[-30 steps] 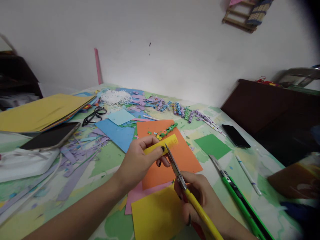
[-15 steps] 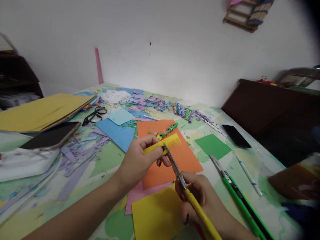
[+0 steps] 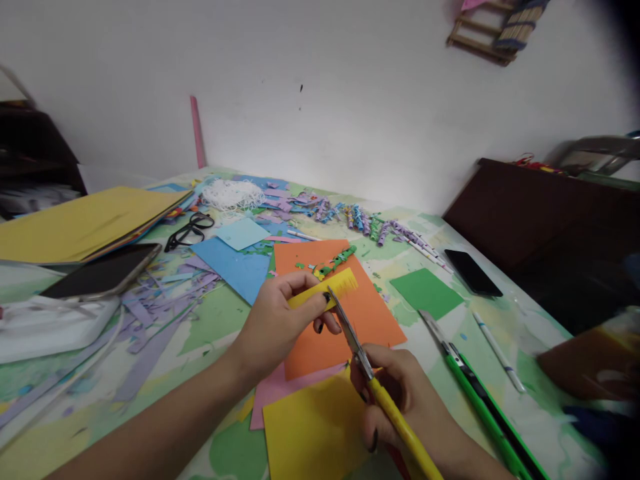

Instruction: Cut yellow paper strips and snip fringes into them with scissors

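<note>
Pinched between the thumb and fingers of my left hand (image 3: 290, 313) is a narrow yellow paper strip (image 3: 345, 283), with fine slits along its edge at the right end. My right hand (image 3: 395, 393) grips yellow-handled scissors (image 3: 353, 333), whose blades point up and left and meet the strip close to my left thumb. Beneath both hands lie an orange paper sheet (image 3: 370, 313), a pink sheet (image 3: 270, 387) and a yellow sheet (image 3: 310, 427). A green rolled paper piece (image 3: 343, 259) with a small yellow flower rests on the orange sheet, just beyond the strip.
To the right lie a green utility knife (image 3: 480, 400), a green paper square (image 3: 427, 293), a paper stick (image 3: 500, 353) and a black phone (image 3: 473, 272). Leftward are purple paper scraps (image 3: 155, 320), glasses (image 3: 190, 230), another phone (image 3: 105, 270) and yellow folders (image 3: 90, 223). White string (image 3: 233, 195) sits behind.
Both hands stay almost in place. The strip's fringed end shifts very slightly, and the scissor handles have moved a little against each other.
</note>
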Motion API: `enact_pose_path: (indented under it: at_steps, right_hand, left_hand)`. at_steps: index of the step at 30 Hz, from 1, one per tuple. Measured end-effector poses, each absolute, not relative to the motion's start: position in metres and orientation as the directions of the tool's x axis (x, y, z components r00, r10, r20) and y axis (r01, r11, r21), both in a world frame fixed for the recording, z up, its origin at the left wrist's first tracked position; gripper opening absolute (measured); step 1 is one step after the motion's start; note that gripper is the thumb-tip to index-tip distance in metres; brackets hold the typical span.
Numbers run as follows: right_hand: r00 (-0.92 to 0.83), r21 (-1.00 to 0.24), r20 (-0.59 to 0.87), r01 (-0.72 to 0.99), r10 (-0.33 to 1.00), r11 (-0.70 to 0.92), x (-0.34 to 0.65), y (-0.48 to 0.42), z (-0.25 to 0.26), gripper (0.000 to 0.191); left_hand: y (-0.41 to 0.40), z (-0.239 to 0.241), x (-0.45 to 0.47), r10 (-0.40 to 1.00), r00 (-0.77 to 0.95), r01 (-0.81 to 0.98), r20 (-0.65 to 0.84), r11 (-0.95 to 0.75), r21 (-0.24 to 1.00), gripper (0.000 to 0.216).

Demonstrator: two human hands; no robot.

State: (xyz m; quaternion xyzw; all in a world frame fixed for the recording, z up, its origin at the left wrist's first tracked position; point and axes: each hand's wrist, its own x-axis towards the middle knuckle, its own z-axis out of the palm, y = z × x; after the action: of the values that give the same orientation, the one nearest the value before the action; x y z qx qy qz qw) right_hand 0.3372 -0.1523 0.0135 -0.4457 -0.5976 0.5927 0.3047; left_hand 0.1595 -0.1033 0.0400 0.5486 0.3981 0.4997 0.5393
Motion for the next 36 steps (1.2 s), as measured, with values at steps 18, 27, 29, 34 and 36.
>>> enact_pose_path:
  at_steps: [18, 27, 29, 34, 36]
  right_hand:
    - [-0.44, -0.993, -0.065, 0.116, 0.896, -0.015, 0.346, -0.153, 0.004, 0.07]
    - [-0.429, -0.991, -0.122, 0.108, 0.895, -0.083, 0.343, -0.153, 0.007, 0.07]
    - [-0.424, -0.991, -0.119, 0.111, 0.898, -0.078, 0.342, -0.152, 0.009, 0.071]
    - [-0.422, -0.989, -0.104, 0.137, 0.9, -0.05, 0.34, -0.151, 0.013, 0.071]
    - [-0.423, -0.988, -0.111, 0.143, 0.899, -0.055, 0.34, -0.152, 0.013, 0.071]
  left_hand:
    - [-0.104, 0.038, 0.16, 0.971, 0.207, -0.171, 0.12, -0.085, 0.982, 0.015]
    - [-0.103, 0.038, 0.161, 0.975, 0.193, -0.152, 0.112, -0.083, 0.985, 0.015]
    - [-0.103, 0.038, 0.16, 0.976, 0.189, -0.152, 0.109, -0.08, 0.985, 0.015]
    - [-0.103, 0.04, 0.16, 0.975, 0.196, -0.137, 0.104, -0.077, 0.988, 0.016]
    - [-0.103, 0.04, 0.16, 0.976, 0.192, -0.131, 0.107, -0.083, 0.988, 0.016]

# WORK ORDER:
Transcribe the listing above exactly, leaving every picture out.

# EXERCISE OUTPUT:
[-30 steps] 
[-15 steps] 
[+0 steps] 

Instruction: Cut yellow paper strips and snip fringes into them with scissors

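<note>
Pinched between the thumb and fingers of my left hand (image 3: 290, 313) is a narrow yellow paper strip (image 3: 345, 283), with fine slits along its edge at the right end. My right hand (image 3: 395, 393) grips yellow-handled scissors (image 3: 353, 333), whose blades point up and left and meet the strip close to my left thumb. Beneath both hands lie an orange paper sheet (image 3: 370, 313), a pink sheet (image 3: 270, 387) and a yellow sheet (image 3: 310, 427). A green rolled paper piece (image 3: 343, 259) with a small yellow flower rests on the orange sheet, just beyond the strip.
To the right lie a green utility knife (image 3: 480, 400), a green paper square (image 3: 427, 293), a paper stick (image 3: 500, 353) and a black phone (image 3: 473, 272). Leftward are purple paper scraps (image 3: 155, 320), glasses (image 3: 190, 230), another phone (image 3: 105, 270) and yellow folders (image 3: 90, 223). White string (image 3: 233, 195) sits behind.
Both hands stay almost in place. The strip's fringed end shifts very slightly, and the scissor handles have moved a little against each other.
</note>
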Motion API: `enact_pose_path: (indented under it: at_steps, right_hand, left_hand)`. at_steps: index of the step at 30 Hz, from 1, one per tuple. Measured end-effector poses, each absolute, not relative to the motion's start: position in metres and orientation as the directions of the tool's x axis (x, y, z components r00, r10, r20) and y axis (r01, r11, r21), both in a world frame fixed for the recording, z up, its origin at the left wrist's first tracked position; gripper opening absolute (measured); step 1 is one step after the motion's start; note that gripper is the thumb-tip to index-tip distance in metres; brackets hold the typical span.
Numbers run as follows: right_hand: r00 (-0.92 to 0.83), r21 (-1.00 to 0.24), r20 (-0.59 to 0.87), r01 (-0.72 to 0.99), r10 (-0.33 to 1.00), r11 (-0.70 to 0.92), x (-0.34 to 0.65), y (-0.48 to 0.42), z (-0.25 to 0.26), gripper (0.000 to 0.191); left_hand: y (-0.41 to 0.40), z (-0.239 to 0.241), x (-0.45 to 0.47), r10 (-0.40 to 1.00), r00 (-0.77 to 0.95), r01 (-0.81 to 0.98), r20 (-0.65 to 0.84), r11 (-0.95 to 0.75), r21 (-0.24 to 1.00), gripper (0.000 to 0.216).

Demonstrator: two human hands; no robot.

State: (xyz m; quaternion xyzw; all in a world frame fixed for the recording, z up, its origin at the left wrist's first tracked position; point and axes: each hand's wrist, its own x-axis towards the middle knuckle, its own z-axis out of the palm, y = z × x; after the action: of the values that give the same orientation, the one nearest the value before the action; x y z qx qy qz qw) right_hand 0.3372 -0.1523 0.0135 -0.4457 -0.5976 0.5927 0.3047; left_hand 0.1595 -0.1033 0.0400 0.5486 0.3981 0.4997 0.5393
Motion for the next 36 steps (1.2 s), as measured, with values at steps 18, 27, 29, 34 and 36.
>>> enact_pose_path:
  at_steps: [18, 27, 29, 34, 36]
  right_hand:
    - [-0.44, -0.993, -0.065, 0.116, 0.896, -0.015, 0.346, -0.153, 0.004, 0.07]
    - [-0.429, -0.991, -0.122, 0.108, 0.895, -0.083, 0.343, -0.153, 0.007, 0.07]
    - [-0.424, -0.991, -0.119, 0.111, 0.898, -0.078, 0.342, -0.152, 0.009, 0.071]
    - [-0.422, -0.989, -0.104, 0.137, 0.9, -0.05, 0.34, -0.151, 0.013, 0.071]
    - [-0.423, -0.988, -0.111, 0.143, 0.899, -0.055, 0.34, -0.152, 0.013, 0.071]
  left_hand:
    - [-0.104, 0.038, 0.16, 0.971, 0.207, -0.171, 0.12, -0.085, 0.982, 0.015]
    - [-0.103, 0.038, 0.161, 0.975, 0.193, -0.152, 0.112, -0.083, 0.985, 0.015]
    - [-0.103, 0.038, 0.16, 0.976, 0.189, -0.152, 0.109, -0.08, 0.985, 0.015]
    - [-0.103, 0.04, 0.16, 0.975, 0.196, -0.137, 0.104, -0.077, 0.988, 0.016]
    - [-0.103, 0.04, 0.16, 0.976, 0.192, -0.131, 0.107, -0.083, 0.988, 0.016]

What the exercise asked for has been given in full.